Protein C is a vitamin K -dependent protein in (human) blood plasma . It is synthesized in the liver as an inactive precursor and, after activation, acts as a serine proteinase.

The effect of this protein was discovered in 1960 by the German physician Eberhard Mammen . In the following ten years, a number of hemostaseologists (specialists in blood coagulation) researched the further relationships between protein C as part of a complex regulatory system that is of crucial importance for the physiological process of blood coagulation ( hemostasis ), i.e. healthy functioning.

There are basically three physiological functions ascribed to protein C:

  1. anticoagulant effect (anti-coagulant),
  2. profibrinolytic effect (dissolves blood clots),
  3. anti-inflammatory effect (anti-inflammatory).

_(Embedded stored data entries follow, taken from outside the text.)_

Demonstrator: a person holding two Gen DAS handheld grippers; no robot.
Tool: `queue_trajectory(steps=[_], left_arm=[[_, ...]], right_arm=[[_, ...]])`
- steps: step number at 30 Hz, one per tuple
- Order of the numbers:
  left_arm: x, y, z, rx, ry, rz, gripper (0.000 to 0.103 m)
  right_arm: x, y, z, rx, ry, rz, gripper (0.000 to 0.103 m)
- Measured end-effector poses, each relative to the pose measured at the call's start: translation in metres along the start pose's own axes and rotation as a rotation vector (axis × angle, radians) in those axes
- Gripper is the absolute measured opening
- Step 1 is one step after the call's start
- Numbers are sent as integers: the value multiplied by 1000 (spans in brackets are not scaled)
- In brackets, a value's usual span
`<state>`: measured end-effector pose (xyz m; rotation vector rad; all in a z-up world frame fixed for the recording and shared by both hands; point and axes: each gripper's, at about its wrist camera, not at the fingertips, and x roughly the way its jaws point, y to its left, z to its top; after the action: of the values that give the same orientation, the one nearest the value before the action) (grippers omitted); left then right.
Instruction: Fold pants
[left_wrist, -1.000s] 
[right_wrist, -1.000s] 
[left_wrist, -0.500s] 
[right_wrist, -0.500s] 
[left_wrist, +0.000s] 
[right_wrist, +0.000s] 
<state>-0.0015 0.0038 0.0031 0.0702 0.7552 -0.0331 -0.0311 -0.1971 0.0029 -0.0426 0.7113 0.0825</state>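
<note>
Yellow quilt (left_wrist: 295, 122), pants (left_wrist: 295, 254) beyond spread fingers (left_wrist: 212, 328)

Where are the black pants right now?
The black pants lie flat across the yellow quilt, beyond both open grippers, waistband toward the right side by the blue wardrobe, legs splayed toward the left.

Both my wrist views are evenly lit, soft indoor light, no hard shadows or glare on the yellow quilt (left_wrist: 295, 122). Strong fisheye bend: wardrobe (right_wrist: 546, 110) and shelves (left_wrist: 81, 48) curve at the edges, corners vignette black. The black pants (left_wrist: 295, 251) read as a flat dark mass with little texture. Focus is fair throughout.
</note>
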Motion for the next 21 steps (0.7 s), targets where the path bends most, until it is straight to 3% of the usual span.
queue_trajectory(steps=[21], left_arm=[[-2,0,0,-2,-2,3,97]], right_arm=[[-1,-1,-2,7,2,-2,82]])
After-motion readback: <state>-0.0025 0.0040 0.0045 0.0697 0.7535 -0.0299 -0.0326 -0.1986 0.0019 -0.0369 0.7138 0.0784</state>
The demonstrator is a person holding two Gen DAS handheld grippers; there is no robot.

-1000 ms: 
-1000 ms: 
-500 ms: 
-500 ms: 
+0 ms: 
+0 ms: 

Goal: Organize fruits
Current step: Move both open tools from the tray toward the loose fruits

Blood coagulation ( hemostasis ) occurs in normal function at the lesion, trauma, or injury. Thus, however, the blood does not coagulate uncontrollably also uninjured in the vascular system, binds thrombin (factor IIa) of thrombomodulin of endothelial cells of the blood vessel and thereby activated protein C to the so-called activated protein C (APC). Activated protein C complexes with protein S in order to inactivate the coagulation factors FVa and FVIIIa in the free bloodstream by proteolysis. Protein S acts as a cofactor (helping factor) for protein C. The complex ultimately acts as a physiological anticoagulant (blood coagulant).

A protein C concentrate made from blood plasma is available under the trade name Ceprotin for the treatment of congenital protein C deficiency and coumarin necrosis . Recombinantly produced protein C is available as a medicinal substance under the generic name Drotrecogin ; a corresponding drug was approved in the EU from 2002 to 2011 for the treatment of severe sepsis .

Protein C has in the anticoagulation treatment with vitamin K - antagonists an important effect. At the start of therapy, not only are the formation of vitamin K-dependent coagulation factors (II, VII, IX and X) inhibited, but protein C and protein S. Protein C has a significantly shorter half-life than most coagulation factors (6 h vs. 60 h for factor II), which ensures that after the start of therapy, the concentration of biologically active protein C drops significantly faster than z. B. of factor II. This increases the coagulation and thus the risk of thrombosis initially. This must be prevented by overlapping therapy with a heparin for a few days.

Trade names

Combination preparations

Beriplex (D, A, CH), Octaplex (D, A, CH), PPSB-human SD (D), Prothromplex (A), Desonstaplex (CH, A)

See also

Individual evidence

  1. T. Mather, V. Oganessyan, P. Hof, R. Huber, S. Foundling, C. Esmon, W. Bode: The 2.8 A crystal structure of Gla-domainless activated protein C. In: The EMBO journal. Volume 15, Number 24, December 1996, pp. 6822-6831, PMID 9003757 . PMC 452507 (free full text).